Avinash Ramachandran of The Indian Express said "Welcome Home might seem like a gritty chamber drama, but it is also an affecting commentary on patriarchy."

Devasheesh Pandey from News 18 gave the film 2.5 stars out of 5 and wrote "Welcome Home is not just another movie but carries gracefully a narrative that seeks transformation and liberation from victimhood, which as Anuja points out, does not rest upon gender, but can happen with anyone."

Pallabi Dey Purkayastha of The Times of India gave 3.5 stars out of 5 and wrote "Welcome Home’ gives hope: hope that every time a leach elbows a naïve-looking girl, she will fight back. Hope that every time a wife, mother or daughter is assaulted or murdered, the women would fight back and seek justice."
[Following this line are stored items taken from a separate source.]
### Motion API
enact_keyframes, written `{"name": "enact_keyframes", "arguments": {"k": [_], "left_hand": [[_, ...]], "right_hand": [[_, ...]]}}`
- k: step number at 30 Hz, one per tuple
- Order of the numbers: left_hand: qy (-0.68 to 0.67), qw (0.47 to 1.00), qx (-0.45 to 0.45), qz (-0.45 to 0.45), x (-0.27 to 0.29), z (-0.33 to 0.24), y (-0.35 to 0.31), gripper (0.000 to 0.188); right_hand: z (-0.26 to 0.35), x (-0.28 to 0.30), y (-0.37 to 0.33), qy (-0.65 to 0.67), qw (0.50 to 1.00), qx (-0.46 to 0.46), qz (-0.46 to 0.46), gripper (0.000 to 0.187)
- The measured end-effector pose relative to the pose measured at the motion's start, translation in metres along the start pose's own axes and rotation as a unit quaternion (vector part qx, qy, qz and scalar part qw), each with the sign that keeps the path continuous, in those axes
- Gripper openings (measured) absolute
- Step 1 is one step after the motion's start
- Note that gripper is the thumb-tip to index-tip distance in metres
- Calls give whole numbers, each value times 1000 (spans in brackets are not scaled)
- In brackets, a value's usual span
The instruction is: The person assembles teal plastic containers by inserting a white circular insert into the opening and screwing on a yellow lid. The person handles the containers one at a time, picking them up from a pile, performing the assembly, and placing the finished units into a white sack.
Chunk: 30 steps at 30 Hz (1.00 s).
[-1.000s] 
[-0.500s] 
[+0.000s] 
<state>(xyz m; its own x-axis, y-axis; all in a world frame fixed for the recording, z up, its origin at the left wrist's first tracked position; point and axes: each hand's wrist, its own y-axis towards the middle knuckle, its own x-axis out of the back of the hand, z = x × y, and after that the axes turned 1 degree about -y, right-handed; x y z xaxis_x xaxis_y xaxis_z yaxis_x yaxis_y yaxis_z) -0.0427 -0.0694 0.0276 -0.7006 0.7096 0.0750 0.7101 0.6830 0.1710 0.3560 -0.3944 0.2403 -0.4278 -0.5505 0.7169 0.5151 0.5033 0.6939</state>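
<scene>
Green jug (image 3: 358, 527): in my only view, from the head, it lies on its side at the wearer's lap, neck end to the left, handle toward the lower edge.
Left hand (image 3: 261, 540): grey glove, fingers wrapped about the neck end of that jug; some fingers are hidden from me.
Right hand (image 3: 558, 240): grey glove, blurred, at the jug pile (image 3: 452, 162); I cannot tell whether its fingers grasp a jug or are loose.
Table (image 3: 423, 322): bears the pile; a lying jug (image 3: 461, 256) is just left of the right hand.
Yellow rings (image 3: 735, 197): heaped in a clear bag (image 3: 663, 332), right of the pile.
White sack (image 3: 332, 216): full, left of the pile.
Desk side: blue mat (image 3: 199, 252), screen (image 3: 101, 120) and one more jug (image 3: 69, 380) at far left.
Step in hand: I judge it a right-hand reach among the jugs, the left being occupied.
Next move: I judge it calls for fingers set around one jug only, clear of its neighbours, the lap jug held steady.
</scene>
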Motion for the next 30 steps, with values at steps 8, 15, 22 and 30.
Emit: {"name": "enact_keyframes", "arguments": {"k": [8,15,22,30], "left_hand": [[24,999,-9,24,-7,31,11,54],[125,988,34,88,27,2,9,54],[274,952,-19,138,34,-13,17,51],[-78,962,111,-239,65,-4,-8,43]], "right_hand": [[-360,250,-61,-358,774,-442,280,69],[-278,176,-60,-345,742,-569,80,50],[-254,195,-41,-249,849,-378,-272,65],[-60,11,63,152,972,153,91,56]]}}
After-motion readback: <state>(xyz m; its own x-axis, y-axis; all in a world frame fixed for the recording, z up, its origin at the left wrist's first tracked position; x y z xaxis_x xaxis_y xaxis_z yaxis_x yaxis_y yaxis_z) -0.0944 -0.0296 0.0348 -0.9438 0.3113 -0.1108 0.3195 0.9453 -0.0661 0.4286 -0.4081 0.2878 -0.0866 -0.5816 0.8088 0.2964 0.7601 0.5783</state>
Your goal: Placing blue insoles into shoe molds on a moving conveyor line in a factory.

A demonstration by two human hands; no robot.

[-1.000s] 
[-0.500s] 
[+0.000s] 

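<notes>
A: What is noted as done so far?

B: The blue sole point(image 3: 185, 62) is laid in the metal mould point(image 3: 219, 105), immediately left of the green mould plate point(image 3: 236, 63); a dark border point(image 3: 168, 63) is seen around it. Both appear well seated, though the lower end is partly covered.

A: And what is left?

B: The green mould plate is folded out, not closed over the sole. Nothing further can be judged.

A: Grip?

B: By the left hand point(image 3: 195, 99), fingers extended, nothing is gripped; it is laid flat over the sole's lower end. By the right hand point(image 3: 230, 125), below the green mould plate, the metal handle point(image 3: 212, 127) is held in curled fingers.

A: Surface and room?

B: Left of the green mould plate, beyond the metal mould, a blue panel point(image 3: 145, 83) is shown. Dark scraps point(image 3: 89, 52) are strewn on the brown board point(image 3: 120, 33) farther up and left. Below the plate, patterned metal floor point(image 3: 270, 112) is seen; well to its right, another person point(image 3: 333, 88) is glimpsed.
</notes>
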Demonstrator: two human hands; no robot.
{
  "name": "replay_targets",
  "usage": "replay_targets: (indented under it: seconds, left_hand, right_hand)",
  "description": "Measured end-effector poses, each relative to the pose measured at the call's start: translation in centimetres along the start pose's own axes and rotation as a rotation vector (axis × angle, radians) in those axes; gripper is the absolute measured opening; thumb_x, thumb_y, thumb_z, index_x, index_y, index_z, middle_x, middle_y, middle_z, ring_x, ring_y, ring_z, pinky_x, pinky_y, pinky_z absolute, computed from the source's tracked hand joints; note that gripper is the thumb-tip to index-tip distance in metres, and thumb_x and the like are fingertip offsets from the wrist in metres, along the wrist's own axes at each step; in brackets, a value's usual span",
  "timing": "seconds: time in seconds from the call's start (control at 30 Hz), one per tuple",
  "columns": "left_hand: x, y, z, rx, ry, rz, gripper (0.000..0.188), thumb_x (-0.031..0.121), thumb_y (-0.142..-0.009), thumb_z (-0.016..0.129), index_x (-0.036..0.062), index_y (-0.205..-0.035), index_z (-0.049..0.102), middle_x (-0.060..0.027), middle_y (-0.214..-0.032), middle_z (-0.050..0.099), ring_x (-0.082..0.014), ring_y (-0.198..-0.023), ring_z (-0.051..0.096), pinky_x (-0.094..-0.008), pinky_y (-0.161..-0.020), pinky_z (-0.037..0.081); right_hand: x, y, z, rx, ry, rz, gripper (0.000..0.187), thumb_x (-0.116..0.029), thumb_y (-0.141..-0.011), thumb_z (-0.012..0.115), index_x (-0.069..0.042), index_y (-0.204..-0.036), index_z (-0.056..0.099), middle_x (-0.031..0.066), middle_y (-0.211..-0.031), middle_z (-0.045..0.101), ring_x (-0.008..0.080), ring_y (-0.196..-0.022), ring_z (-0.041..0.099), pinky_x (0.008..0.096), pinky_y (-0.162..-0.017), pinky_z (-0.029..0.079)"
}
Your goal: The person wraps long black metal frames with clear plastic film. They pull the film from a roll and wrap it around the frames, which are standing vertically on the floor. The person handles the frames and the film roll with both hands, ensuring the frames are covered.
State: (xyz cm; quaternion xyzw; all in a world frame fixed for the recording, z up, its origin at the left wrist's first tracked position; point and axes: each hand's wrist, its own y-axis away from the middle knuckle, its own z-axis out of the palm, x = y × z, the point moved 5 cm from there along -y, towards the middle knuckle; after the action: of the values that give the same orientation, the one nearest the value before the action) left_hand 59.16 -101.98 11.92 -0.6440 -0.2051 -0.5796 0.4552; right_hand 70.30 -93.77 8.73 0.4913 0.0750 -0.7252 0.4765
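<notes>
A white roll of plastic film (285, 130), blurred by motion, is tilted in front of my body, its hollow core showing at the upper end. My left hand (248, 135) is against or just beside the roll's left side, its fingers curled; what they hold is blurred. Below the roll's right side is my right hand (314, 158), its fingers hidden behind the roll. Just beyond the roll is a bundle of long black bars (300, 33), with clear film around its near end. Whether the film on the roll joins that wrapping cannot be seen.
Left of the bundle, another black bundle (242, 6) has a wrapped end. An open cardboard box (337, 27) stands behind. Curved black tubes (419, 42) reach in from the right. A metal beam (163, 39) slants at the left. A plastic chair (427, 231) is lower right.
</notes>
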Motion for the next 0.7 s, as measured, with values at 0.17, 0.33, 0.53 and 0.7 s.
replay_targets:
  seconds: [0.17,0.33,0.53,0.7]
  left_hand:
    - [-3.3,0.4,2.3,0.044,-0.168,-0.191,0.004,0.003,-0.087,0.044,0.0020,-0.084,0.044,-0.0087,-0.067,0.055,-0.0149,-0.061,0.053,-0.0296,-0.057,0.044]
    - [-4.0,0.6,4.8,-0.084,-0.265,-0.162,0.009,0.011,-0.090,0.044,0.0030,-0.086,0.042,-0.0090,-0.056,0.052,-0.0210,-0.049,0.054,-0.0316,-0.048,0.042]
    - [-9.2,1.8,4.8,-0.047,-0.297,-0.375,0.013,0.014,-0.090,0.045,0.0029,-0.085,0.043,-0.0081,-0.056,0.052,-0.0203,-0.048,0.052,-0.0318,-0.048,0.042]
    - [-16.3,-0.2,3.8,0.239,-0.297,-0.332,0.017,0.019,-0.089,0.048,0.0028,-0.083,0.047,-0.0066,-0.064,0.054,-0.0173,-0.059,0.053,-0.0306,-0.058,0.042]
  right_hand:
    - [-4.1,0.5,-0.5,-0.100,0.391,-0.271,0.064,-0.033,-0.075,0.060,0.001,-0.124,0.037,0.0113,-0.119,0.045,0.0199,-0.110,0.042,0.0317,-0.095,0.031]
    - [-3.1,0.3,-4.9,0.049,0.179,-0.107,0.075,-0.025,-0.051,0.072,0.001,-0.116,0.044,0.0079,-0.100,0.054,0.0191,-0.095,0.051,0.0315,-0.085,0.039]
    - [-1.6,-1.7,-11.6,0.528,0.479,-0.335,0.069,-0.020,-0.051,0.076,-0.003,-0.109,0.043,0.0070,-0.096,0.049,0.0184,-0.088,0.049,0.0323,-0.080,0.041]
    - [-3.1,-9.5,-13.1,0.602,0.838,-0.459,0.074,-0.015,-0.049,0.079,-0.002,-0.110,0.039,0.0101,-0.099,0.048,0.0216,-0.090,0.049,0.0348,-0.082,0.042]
A reviewer for Spotboye praising the writing and performance of the cast, said "The story, written by Ankita Narang is gripping and it is a sincere effort to throw light on the hideous crimes of child abuse and sexual assault in our society. The editing is a bit jumpy towards the end and there are a few loose ends too but if we see the overall picture, that can be ignored, as the film keeps you on the edge and you want to know what's gonna happen next."